HOW TO COMPLETE THIS TASK: Would you please repeat the data exactly as given?

• • • • •

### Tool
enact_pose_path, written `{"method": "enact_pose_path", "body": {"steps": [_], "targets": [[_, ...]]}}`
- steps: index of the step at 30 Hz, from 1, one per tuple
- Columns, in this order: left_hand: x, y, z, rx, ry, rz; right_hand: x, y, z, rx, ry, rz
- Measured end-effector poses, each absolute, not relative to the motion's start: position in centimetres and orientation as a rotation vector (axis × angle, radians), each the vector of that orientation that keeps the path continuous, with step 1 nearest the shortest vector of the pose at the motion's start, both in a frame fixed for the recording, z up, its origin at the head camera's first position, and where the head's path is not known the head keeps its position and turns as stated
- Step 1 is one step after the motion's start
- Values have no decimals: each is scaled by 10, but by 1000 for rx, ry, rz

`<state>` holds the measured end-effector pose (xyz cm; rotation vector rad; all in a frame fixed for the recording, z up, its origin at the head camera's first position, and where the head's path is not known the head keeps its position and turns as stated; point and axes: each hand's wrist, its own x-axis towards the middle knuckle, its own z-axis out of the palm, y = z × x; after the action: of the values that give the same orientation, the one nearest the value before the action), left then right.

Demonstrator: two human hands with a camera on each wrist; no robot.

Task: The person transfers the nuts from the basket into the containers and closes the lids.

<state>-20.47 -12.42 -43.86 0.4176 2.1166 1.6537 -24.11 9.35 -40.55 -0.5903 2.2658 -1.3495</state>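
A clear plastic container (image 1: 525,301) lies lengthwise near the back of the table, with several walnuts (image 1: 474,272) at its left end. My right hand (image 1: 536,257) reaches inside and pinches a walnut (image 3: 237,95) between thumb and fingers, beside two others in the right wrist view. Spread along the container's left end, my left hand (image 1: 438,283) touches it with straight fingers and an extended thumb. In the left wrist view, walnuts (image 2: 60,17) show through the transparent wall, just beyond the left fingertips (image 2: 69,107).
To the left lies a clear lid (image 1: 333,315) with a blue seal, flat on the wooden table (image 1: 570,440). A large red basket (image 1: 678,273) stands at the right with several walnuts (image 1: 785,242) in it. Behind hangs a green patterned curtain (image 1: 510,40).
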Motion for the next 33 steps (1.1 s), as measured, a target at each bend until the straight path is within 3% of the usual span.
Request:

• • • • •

RESULT FOR THIS EXERCISE:
### Tool
enact_pose_path, written `{"method": "enact_pose_path", "body": {"steps": [_], "targets": [[_, ...]]}}`
- steps: index of the step at 30 Hz, from 1, one per tuple
- Columns, in this order: left_hand: x, y, z, rx, ry, rz; right_hand: x, y, z, rx, ry, rz
- Measured end-effector poses, each absolute, not relative to the motion's start: position in centimetres and orientation as a rotation vector (axis × angle, radians), each the vector of that orientation that keeps the path continuous, with step 1 nearest the shortest vector of the pose at the motion's start, both in a frame fixed for the recording, z up, its origin at the head camera's first position, and where the head's path is not known the head keeps its position and turns as stated
- Step 1 is one step after the motion's start
- Values have no decimals: each is scaled by 10, but by 1000 for rx, ry, rz

`<state>` holds the measured end-effector pose (xyz cm; rotation vector rad; all in a frame fixed for the recording, z up, its origin at the head camera's first position, and where the head's path is not known the head keeps its position and turns as stated; point and axes: each hand's wrist, its own x-axis towards the middle knuckle, its own z-axis out of the palm, y = z × x; after the action: of the values that give the same orientation, the one nearest the value before the action), left then right.

Demonstrator: two human hands with a camera on each wrist; no robot.

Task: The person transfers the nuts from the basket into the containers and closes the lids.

<state>-20.47 -12.42 -43.86 0.4176 2.1166 1.6537 -24.11 9.35 -40.55 -0.5903 2.2658 -1.3495</state>
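A clear plastic container (image 1: 525,301) lies lengthwise near the back of the table, with several walnuts (image 1: 474,272) at its left end. My right hand (image 1: 536,257) reaches inside and pinches a walnut (image 3: 237,95) between thumb and fingers, beside two others in the right wrist view. Spread along the container's left end, my left hand (image 1: 438,283) touches it with straight fingers and an extended thumb. In the left wrist view, walnuts (image 2: 60,17) show through the transparent wall, just beyond the left fingertips (image 2: 69,107).
To the left lies a clear lid (image 1: 333,315) with a blue seal, flat on the wooden table (image 1: 570,440). A large red basket (image 1: 678,273) stands at the right with several walnuts (image 1: 785,242) in it. Behind hangs a green patterned curtain (image 1: 510,40).
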Motion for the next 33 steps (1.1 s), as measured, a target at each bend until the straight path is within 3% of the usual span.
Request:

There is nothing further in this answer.